__TASK__
For this exercise, reproduce the entries below exactly, but only from the line containing "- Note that" through the line containing "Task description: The", both included.

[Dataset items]
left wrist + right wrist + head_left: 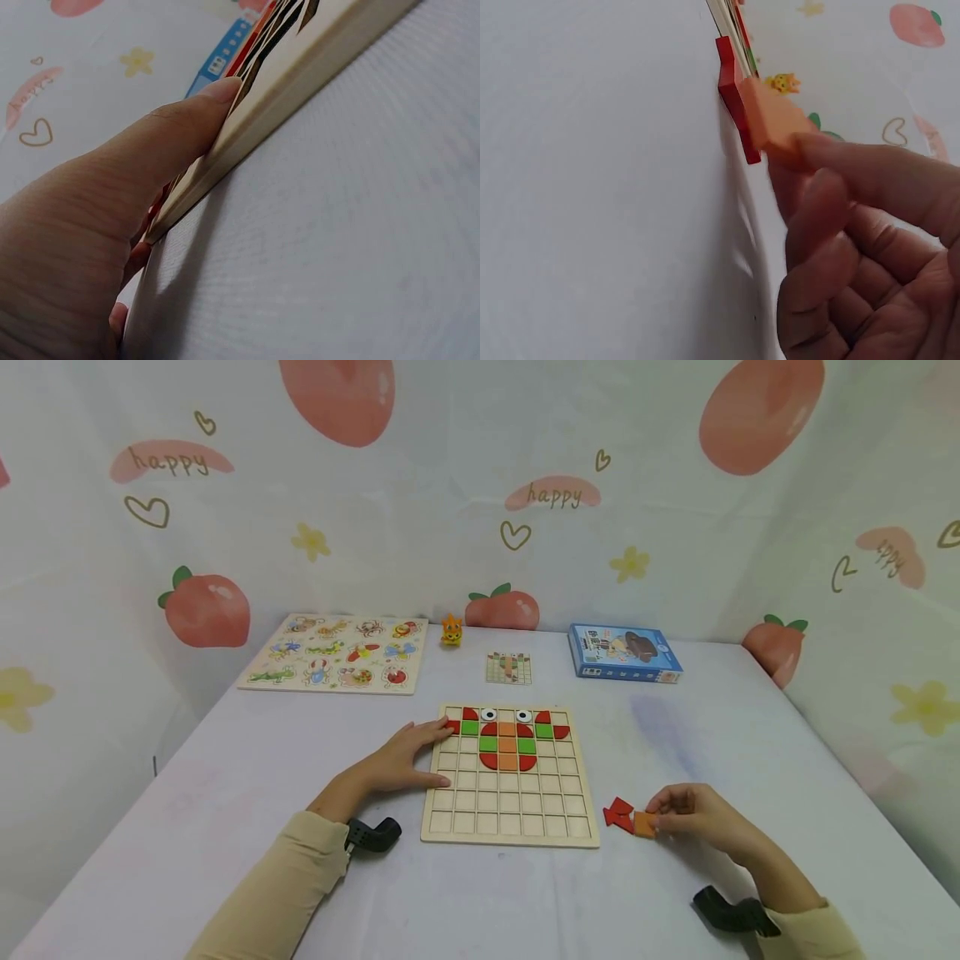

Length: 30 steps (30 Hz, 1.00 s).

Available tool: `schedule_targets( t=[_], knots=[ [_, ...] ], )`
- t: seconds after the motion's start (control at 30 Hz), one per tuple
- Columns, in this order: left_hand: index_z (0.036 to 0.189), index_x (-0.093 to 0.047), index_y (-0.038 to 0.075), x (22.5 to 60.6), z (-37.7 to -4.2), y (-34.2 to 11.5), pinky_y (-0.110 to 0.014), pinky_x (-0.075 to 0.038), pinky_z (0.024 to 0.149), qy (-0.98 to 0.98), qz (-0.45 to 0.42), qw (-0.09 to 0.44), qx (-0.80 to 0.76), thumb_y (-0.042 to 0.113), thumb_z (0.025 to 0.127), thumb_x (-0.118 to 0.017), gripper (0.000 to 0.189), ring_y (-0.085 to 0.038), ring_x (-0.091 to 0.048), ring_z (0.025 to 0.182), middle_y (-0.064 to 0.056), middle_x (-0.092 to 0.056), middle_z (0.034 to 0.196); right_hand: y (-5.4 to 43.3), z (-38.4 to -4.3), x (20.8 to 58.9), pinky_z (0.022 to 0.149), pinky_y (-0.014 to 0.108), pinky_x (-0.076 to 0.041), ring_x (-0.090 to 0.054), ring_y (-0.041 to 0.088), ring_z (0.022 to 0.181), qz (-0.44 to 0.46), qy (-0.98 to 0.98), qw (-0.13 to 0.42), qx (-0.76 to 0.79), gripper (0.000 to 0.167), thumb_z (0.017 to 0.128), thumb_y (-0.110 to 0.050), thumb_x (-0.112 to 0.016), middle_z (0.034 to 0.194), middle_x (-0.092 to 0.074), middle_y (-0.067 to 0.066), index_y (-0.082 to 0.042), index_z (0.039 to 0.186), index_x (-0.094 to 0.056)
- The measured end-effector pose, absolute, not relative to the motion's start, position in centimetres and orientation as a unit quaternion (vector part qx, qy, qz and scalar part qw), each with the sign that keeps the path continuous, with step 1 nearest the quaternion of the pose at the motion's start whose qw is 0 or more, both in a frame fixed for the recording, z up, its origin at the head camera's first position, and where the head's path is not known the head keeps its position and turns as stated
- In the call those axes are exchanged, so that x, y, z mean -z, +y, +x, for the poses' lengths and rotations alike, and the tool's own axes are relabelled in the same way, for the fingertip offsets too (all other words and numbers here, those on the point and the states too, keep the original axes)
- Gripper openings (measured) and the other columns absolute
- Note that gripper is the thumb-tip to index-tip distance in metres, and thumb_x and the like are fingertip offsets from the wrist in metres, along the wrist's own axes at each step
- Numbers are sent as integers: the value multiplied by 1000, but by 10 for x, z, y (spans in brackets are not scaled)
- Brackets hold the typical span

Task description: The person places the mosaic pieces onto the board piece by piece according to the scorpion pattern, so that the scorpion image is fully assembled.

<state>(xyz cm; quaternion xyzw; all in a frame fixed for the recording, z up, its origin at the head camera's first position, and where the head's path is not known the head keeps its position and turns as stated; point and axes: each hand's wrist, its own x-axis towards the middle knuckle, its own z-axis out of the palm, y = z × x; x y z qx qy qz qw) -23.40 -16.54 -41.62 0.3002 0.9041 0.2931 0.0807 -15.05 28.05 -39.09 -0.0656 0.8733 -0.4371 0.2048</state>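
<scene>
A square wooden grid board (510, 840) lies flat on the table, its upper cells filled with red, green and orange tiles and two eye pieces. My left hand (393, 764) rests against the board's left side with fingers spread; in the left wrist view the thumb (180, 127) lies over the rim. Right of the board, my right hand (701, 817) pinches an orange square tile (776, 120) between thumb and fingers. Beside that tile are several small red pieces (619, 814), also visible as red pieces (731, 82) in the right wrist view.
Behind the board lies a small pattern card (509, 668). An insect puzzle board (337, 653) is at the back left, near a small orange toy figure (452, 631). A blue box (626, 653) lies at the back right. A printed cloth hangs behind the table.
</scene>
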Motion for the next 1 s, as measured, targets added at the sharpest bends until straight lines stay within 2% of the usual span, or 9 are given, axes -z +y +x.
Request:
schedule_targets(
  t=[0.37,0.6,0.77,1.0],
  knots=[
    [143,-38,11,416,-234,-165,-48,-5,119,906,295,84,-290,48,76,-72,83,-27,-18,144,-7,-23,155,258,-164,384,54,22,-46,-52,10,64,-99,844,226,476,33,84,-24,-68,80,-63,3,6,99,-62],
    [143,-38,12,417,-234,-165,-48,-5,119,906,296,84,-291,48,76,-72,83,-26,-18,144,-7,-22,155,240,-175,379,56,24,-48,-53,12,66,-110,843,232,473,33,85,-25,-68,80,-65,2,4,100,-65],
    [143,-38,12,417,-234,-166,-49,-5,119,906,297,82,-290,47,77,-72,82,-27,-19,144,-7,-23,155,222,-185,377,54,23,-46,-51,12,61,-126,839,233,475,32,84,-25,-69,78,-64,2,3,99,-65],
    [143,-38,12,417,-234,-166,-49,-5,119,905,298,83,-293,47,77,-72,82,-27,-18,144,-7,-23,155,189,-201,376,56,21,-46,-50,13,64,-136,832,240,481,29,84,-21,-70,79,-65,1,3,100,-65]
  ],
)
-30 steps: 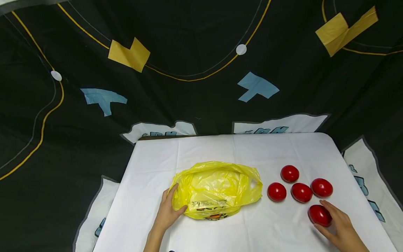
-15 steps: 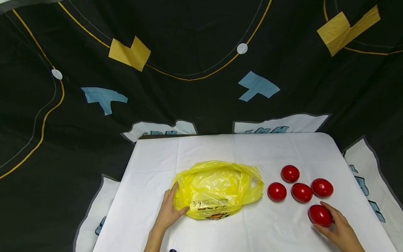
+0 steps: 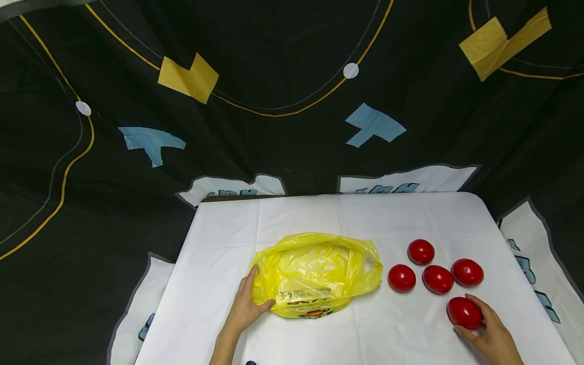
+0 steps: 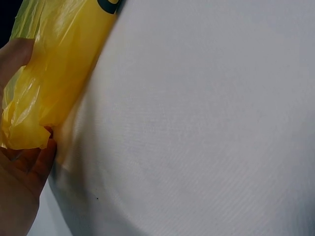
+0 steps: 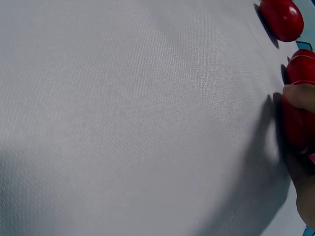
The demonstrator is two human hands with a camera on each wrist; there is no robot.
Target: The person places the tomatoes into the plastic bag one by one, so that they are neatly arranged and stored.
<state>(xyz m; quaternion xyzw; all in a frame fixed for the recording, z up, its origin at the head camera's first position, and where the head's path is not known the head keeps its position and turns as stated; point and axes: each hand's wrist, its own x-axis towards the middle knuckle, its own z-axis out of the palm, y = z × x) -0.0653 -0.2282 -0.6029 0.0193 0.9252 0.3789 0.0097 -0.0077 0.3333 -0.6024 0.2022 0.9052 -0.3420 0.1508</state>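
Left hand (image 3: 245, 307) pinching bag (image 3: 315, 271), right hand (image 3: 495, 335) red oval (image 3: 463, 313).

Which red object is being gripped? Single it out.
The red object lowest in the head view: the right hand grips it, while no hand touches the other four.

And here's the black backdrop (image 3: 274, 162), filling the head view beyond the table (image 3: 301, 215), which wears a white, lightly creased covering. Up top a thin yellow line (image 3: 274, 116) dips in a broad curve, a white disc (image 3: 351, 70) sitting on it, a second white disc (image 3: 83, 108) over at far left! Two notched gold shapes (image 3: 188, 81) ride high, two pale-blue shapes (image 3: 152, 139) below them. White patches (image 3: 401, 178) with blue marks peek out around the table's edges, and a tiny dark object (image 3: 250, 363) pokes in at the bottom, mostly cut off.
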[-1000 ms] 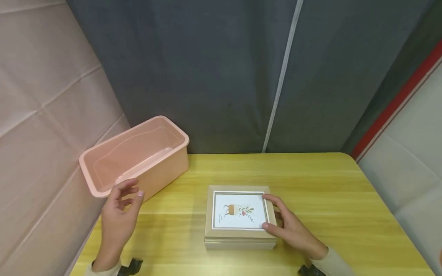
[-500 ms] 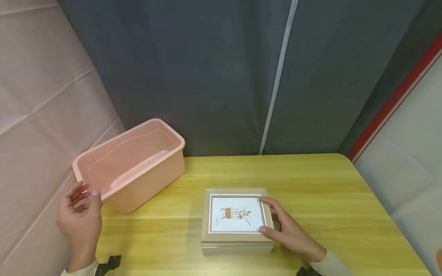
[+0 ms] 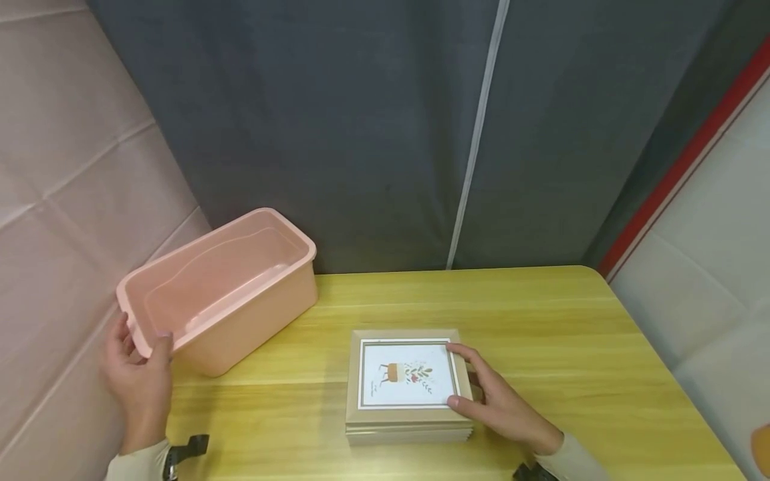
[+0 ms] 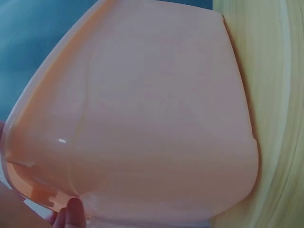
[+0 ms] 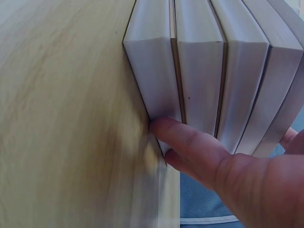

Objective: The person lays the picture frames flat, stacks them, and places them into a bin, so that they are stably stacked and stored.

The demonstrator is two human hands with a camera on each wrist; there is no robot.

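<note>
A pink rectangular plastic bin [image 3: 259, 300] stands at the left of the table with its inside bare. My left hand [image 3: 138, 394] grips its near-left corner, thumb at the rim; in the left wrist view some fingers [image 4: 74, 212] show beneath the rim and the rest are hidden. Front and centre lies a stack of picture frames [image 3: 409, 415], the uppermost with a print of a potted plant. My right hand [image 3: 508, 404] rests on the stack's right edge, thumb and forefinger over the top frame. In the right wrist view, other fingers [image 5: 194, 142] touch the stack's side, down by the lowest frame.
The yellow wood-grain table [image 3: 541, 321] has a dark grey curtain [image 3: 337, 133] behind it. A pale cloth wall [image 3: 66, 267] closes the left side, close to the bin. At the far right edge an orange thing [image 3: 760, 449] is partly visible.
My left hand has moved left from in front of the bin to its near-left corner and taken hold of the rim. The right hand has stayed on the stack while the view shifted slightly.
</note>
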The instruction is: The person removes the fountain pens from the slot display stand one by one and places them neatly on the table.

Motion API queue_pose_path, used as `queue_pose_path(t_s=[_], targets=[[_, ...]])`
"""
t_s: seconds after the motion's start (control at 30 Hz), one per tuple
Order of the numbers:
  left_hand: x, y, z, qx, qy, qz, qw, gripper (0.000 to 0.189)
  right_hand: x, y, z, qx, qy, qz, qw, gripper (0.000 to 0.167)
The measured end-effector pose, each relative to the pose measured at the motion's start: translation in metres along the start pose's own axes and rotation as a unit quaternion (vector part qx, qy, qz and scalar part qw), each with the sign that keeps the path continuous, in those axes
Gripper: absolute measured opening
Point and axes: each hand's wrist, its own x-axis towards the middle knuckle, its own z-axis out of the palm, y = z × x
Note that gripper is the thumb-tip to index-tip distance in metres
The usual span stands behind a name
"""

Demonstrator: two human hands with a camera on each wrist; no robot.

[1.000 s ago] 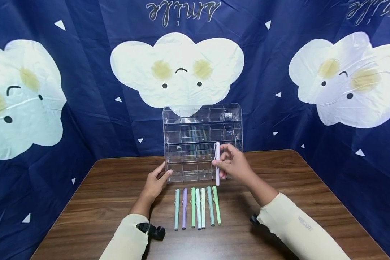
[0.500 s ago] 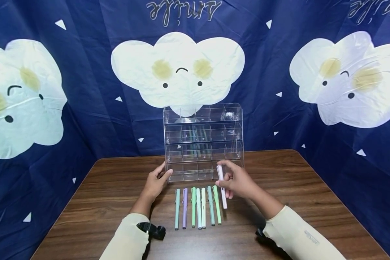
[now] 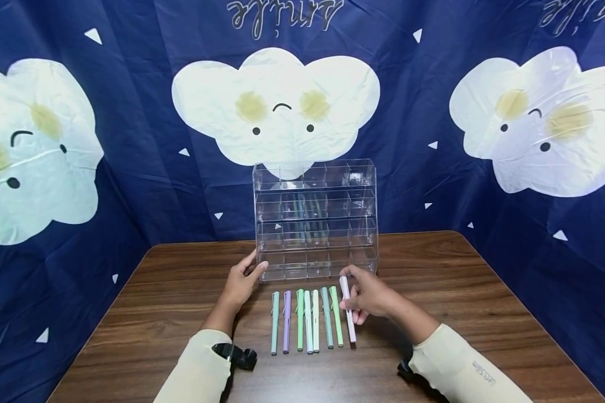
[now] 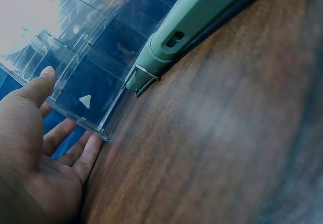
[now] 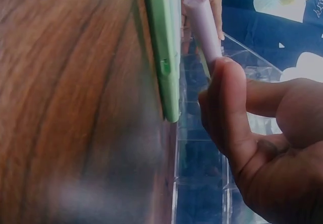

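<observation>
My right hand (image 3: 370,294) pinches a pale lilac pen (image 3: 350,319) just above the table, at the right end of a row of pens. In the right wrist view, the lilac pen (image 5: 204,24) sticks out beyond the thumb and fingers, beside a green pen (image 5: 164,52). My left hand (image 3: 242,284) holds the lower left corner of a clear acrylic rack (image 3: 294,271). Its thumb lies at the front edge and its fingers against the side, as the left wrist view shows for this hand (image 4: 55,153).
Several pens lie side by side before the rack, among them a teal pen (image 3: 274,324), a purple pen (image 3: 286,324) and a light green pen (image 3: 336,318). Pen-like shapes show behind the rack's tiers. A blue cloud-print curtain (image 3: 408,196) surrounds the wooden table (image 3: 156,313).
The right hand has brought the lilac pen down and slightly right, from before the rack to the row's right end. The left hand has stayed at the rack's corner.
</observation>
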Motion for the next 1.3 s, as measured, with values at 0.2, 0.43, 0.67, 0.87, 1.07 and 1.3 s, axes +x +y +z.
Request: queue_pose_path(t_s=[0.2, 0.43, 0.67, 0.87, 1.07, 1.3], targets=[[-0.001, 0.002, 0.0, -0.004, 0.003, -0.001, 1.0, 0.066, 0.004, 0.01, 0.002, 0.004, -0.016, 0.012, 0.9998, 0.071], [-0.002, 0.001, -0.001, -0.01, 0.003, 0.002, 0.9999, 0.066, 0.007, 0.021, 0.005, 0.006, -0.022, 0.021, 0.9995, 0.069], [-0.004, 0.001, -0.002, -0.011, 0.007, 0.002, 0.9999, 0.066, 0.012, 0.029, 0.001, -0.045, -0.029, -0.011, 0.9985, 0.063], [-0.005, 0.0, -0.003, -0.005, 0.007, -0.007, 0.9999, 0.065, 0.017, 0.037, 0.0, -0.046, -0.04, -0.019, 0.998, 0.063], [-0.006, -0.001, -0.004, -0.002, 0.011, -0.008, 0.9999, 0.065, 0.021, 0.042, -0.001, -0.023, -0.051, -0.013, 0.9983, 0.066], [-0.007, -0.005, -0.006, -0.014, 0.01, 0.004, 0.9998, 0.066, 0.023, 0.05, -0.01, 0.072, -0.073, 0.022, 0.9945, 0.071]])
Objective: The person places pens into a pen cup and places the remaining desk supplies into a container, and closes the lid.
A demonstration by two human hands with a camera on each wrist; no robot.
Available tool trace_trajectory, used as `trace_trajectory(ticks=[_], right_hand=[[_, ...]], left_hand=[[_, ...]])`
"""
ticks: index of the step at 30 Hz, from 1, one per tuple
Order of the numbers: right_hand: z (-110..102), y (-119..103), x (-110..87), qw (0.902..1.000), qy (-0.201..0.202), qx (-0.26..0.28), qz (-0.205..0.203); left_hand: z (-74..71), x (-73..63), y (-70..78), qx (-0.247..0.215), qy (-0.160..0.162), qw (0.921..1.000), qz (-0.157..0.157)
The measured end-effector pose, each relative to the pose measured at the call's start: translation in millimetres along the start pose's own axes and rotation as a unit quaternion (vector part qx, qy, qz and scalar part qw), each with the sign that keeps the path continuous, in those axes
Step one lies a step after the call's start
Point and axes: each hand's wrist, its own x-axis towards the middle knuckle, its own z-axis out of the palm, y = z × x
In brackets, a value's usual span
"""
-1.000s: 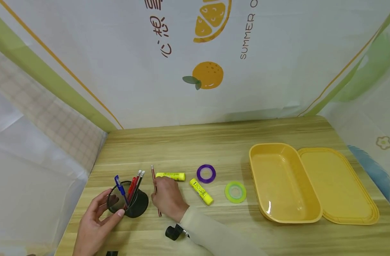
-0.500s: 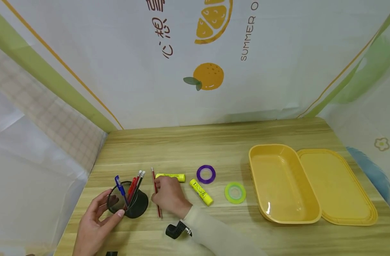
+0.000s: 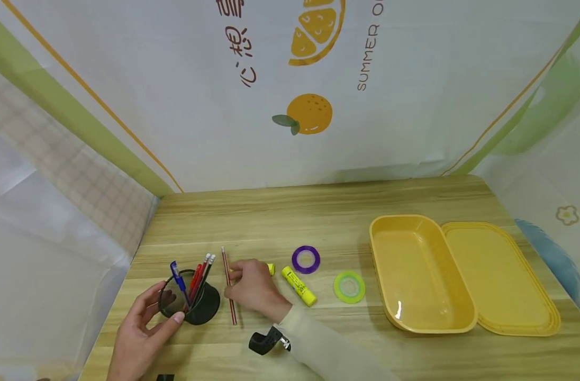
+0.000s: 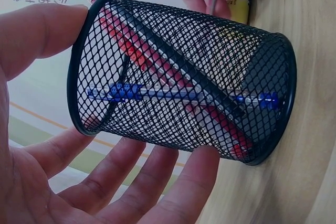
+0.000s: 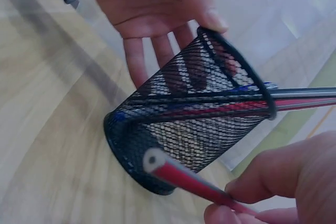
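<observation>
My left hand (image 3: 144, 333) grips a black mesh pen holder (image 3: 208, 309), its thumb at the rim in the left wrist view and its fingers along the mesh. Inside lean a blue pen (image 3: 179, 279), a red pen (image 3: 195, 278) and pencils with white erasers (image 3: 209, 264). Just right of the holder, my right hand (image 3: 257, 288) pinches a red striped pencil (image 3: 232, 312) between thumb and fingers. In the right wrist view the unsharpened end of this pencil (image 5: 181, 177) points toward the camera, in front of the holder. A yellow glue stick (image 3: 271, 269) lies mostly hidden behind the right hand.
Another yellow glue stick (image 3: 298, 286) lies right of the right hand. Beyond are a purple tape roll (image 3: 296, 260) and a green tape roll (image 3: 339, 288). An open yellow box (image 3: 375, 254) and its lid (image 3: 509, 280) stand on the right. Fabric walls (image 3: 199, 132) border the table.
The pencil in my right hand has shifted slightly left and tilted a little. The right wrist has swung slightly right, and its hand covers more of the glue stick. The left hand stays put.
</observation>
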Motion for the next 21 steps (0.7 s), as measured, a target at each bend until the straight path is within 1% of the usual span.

__WRITTEN ANSWER__
- Note that gripper is the thumb-tip to index-tip distance in metres, and thumb_x and the like are fingertip offsets from the wrist in metres, along the wrist's own axes at each step
- Numbers are sent as integers: the value multiplied by 1000, but by 10 for x, z, y (spans in brackets are not scaled)
- Brackets hold the typical span

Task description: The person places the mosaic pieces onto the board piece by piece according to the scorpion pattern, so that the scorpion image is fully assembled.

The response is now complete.